My understanding of the semantics (feel free to put me right, of
course), is that as any use of fstat() would be on a non-clobbering
open, you can't stop anyone else writing to the file (the same file,
rahter than a newly created one with the same one) at any point.  Worse,
you're now claiming you've clobbered that open file, and you haven't.
So now you have Roman's nightmare scneario where you're claiming you've
opened a new file because the old one was empty, but actually two
processes have written to it.  Not only have you not fixed a race,
you've created a new one.

Assuming both processes are actually doing clobbering opens (O_CREAT |
O_EXCL), you can't get into that position.  You can't guarantee that
someone else hasn't written to a file of that name, but you can
guarantee that two so-called clobbering opens actually are that.
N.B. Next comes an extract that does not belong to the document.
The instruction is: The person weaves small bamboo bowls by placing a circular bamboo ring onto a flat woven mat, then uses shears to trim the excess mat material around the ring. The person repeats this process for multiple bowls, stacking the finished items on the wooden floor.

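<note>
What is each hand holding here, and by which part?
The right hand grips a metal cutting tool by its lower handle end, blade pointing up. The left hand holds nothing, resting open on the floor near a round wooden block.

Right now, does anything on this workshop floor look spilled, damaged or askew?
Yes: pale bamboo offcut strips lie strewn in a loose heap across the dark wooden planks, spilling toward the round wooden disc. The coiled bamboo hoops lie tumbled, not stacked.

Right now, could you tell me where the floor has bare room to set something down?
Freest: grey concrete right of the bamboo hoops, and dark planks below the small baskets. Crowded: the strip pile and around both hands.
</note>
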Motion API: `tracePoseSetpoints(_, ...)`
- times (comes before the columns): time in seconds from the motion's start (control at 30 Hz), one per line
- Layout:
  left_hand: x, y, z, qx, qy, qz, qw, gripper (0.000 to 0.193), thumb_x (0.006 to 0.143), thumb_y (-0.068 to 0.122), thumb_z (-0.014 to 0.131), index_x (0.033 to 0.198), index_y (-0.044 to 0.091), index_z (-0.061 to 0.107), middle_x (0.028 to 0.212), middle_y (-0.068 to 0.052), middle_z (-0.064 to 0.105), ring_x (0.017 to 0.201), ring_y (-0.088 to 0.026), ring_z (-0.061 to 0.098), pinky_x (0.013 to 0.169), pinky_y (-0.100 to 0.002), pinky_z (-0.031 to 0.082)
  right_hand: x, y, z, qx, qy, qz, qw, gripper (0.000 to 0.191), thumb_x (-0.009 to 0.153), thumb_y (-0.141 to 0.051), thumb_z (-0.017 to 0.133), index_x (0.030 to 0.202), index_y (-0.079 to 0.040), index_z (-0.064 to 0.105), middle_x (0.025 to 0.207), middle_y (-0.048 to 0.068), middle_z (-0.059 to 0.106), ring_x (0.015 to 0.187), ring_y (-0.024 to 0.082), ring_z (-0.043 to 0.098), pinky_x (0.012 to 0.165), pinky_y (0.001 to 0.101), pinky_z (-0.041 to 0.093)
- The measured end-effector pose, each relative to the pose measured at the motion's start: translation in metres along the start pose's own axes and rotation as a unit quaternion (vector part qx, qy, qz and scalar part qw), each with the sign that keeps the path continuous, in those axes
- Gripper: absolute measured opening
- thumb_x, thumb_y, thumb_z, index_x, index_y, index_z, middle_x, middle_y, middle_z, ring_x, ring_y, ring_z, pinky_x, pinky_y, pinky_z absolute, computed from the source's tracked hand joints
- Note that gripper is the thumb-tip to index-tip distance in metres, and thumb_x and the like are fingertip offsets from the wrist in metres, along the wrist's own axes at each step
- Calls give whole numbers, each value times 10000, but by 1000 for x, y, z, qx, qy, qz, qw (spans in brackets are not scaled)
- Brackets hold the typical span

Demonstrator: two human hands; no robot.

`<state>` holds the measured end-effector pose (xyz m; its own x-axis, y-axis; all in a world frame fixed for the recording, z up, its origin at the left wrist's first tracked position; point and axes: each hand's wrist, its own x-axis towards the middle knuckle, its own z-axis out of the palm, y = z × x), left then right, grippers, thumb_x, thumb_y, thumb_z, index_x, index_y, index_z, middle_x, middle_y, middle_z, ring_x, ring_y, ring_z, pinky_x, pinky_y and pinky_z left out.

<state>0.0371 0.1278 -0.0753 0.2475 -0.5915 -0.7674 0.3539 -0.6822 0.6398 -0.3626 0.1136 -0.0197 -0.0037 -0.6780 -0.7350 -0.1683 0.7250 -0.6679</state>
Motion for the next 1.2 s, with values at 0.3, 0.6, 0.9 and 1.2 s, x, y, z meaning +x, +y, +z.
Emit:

This is without using file locking --- I trust we don't want to go down
that route.  I mention it because (this is a key point, so if I've got
it wrong the whole argument falls apart, but I think Bart is saying the
same thing) just using normal system calls without locking there's no
way of stopping multiple processes opening existing files for writing.